Sponges as nutrient sources and sinks in the marine ecosystem

Sponges are major constitutes of coral reef and deep sea communities. They excrete high amounts of ammonium and, due to the activity of associated microorganisms, nitrite and nitrate; these are essential nutrients, and sponges are thus considered as important nutrient sources in the marine ecosystem. A team of researchers from CGB, the Max Planck Institute for Marine Microbiology in Bremen (Germany) and the University of Vienna (Austria) have recently discovered an alternative role of sponges: under certain conditions, sponges transform these nutrients to elemental nitrogen and thereby remove them from the system; these sponges function as nutrient sinks in the ocean.

Functional Metagenomics to Study Prokaryotes from Arctic/Sub-Arctic Springs of Hydrothermal Origin

Although prokaryotic in cell structure, Archaea have been recognized as a third primary evolutionary lineage, being as distinct from true Bacteria as they are from Eukaryotes. Phylogenetic and genomic analyses indicate that Archaea and Eucarya are probably sister groups that share a number of homologous factors involved in replication, transcription and translation. Therefore, the study of information processing in the simpler systems of the Archaea is often directly relevant for understanding cellular evolution and the more complex interactions that occur in the eucaryal nucleus. Most cultivated archaea thrive under extreme environmental conditions, such as temperatures between 70 - 113 °C, low pH or high salt concentrations. However, with molecular ecological methods, specific lineages of archaea have also been detected in common place environments, as for example soils and the marine plankton. Their high abundance indicates, that these archaea should be of global ecological significance. However, their phenotypic and physiological properties are still largely unknown. Our research interests involve: - the study of stress-induced transcriptional regulation in the hyperthermophilic archaeon Sulfolobus solfataricus and its virus SSV1 to get insights into global regulatory networks and into regulatory factors interacting with the basic (eucaryotic-like) transcription machinery in hyperthermophilic archaea - the characterization of as yet uncultivated microorganisms, in particular of archaea, by metagenomic and novel postgenomic techniques.

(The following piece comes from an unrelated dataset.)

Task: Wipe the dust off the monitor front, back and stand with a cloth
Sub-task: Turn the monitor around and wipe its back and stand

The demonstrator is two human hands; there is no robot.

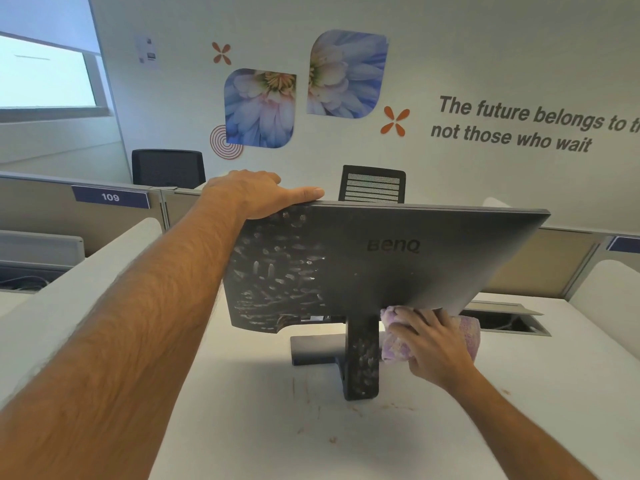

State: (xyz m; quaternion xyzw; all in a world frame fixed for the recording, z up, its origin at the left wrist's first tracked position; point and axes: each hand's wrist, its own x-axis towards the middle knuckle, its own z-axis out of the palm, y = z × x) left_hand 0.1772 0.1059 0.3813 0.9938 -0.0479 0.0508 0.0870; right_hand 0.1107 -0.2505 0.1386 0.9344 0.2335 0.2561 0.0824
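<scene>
A dark grey monitor stands on the white desk with its back toward me, tilted, the logo in the middle. White dusty smudges cover the left part of its back and the stand's upright. My left hand grips the top left corner of the monitor, thumb lying along the top edge. My right hand holds a bunched lilac cloth under the monitor's lower right edge, just right of the stand. The screen side is hidden.
The white desk carries small brown stains near the stand. A cable cut-out opens at the back right. Beige partitions, one numbered 109, and two black chairs stand behind.
</scene>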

Meta-transcriptomics to study the function and structure of complex microbial communities

We are interested in the characterisation of complex microbial communities with cultivation-independent molecular genomic approaches to disclose the ecological function of uncultured archaea and bacteria. Meta-genomic technologies have been used for many years for this purpose and as a logical next step we have recently established meta-transcriptomic approaches in our laboratory.transcriptomics offers the opportunity to reach beyond the community’s genomic potential as assessed in DNA-based methods, towards its in situ activity. In addition, the analysis of the RNA pool of a community links its taxonomic structure and function, as it is naturally enriched not only in functionally but also taxonomically relevant molecules, i.e. mRNA and rRNA, respectively. In addition rRNA can be used for PCR-independent community profiling of all three domains of life.